The packaging must be sufficient to protect the mechanical, thermal, biological, and chemical properties of the product. It should also be strong enough to withstand human tampering and radiation damage.

==FDA and EU regulations==
The FDA oversees cosmetic packaging but does not test products. It leaves testing for safety up to manufacturers. It still provides regulations and can issue recalls when a product is associated with safety hazards. While the FDA does not have many restrictions on ingredients for cosmetic products, it does require that certain chemicals and colorants be listed.
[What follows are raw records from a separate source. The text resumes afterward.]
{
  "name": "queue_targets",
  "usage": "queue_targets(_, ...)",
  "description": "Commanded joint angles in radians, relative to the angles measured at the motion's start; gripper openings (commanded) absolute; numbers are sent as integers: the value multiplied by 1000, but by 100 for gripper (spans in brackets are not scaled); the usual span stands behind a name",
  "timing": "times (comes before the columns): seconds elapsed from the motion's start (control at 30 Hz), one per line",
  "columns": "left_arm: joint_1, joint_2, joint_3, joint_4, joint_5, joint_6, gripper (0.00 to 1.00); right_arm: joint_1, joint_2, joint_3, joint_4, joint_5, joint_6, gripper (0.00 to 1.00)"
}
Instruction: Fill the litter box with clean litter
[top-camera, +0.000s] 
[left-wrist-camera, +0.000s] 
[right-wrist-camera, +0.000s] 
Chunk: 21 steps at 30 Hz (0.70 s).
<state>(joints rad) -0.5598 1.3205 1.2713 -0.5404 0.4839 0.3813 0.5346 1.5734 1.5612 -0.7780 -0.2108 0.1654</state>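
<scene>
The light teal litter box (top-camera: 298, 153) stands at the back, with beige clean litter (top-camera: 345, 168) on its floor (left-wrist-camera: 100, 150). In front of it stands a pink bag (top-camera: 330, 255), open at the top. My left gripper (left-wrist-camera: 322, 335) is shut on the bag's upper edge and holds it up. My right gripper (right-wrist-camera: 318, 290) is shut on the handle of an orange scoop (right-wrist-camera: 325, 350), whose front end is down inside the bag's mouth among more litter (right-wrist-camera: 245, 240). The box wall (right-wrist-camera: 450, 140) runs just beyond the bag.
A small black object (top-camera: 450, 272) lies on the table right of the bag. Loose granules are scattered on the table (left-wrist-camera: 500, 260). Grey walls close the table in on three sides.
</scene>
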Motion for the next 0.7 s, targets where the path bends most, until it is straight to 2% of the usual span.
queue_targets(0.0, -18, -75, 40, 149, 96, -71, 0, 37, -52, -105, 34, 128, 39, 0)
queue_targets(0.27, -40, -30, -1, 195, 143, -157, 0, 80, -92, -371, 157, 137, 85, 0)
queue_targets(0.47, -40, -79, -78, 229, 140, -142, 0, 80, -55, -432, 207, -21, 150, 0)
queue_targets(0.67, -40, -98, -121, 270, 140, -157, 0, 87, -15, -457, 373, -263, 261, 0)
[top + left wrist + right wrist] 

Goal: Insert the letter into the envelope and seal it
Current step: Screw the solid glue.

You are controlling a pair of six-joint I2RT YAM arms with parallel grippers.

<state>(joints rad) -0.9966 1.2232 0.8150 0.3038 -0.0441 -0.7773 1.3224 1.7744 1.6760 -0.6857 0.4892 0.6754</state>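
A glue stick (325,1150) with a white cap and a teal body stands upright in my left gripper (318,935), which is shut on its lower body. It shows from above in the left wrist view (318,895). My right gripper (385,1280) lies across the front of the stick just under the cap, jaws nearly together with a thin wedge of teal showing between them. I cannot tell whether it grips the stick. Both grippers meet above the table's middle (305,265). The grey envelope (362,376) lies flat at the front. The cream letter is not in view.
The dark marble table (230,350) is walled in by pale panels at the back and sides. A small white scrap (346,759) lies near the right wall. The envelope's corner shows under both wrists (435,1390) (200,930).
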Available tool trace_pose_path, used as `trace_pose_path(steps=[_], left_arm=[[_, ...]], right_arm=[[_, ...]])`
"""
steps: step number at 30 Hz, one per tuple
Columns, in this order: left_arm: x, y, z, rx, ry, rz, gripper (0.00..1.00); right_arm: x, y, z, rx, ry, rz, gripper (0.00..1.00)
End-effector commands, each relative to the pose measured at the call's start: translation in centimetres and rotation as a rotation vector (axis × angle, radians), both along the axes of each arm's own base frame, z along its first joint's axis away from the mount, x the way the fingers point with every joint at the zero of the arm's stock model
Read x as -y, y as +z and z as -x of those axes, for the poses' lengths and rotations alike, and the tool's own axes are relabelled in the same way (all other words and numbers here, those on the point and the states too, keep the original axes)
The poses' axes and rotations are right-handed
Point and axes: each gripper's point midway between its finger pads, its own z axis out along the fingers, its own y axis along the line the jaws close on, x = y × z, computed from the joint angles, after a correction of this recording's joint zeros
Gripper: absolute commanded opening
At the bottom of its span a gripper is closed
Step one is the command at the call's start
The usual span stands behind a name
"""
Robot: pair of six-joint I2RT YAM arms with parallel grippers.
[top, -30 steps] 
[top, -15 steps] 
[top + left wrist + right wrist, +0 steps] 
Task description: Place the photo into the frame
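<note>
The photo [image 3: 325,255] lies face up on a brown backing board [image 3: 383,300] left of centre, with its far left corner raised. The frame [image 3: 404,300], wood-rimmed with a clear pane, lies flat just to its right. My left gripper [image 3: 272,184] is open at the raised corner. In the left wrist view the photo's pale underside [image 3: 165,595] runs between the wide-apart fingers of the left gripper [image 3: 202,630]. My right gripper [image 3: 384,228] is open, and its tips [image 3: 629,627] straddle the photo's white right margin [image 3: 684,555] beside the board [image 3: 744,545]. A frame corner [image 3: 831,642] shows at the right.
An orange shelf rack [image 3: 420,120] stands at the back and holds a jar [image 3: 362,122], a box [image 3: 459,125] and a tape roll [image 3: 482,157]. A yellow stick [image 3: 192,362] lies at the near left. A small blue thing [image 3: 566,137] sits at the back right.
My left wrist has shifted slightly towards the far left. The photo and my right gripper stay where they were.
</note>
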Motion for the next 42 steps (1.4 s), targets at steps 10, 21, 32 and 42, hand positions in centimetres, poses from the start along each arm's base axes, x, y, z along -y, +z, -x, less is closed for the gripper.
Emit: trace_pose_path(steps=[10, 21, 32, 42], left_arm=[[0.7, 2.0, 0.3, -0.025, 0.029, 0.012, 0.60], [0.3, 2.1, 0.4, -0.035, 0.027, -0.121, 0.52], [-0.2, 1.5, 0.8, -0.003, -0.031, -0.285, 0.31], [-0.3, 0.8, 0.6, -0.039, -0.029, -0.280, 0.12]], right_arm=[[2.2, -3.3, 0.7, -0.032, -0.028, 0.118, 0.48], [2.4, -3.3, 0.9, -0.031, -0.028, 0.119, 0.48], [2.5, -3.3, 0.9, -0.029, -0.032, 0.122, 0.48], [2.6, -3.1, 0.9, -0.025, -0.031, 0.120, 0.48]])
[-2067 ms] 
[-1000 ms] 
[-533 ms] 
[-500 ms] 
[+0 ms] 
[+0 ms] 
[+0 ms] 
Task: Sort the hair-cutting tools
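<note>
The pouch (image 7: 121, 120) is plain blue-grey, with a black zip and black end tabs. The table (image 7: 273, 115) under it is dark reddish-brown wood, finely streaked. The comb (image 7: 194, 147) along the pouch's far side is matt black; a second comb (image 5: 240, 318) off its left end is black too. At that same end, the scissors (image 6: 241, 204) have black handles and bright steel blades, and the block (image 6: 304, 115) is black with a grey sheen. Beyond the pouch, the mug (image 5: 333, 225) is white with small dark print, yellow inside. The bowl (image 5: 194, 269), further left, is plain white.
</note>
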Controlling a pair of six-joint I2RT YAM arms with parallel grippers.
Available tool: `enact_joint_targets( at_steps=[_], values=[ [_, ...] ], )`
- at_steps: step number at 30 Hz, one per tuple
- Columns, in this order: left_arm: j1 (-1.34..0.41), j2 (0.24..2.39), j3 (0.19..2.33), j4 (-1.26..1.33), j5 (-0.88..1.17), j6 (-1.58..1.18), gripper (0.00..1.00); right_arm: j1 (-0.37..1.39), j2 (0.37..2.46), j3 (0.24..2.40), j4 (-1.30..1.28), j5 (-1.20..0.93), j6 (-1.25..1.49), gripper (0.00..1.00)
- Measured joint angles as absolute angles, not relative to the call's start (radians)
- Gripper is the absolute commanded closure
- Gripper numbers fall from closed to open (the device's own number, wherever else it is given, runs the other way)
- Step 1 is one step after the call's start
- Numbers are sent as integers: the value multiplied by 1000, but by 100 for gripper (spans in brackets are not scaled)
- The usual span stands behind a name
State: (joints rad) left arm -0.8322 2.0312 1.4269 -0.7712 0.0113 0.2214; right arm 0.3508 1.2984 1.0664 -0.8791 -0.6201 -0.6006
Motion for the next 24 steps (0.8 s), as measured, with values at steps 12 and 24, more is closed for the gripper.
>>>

As far as EU regulations regarding packaging, manufacturers must be compliant with EC No. 1223/2009. One of these requirements involves the manufacturer issuing a safety report before putting the product on the market. The manufacturer must also disclose any serious undesirable effects (SUE) to the EU. Marketers are required to list nano-materials.
The EU's definition of "ingredients" does not include raw or technical materials used in production that do not end up in the final product. In some cases when durability is an issue, the manufacturer must list an expiration date after the product has been opened. The words "best used before" are common for identifying the product expiration date.

==ISO-Standard==
Standard ISO 22715 provides specifications for the packaging and labeling of all cosmetic products that are sold or distributed at no charge; i.e. free samples. National regulations dictate what products are to be regarded as cosmetics. While ISO 22715 is not legally binding, national regulations regarding cosmetic products can be even stricter than those laid out in ISO 22715. The link between standards and regulations is that a standard often represents the common denominator of national law, as the standardization committee consists of members of most countries.

==Standards and regulations==

In addition to cosmetic containers meeting the requirements of ISO, they must also comply with regulations set by the European Union and the United States. Cosmetics products marketed in the EU must comply with the EU-Regulation (EC) No. 1223/2009 of the European Parliament and of the Council on cosmetic products. The entity that puts the product on the market, known as the "responsible person," must prepare a product safety report for the EU. Manufacturers must notify the EU Cosmetic Products Notification Portal (CPNP) when they plan on putting products on the market. Some of the main EU requirements include identifying colorants and nanomaterials and disclosing serious undesirable effects (SUE) to the EU.

The main issues to remember about labels on cosmetic containers is that they provide safety guidance, including instructions for use and proper disposal. In the United States, companies must comply with the Federal Food, Drug and Cosmetic Act. Although the FDA does exercise authority over the cosmetic industry, it does not allocate sufficient resources to constantly monitor the industry. ISO defines an ingredient as a material that makes up the final product and not necessarily raw materials used in the production of the product. While the FDA does not have strict requirements for ingredients, they must still be listed on the primary container or secondary package.

==Environmental aspects==

The materials used for cosmetic containers are of concern for both protective and sustainable reasons. The container must protect the product from environmental elements and it must also move in the direction of eco-friendly solutions. In other words, the more the container can be recycled, the better for both the environment and cost efficiency. Some of the factors that affect container durability include how the product substance responds to usage, chemical composition and biology. It is essential that the container is able to withstand mold and mildew, as well as contaminants.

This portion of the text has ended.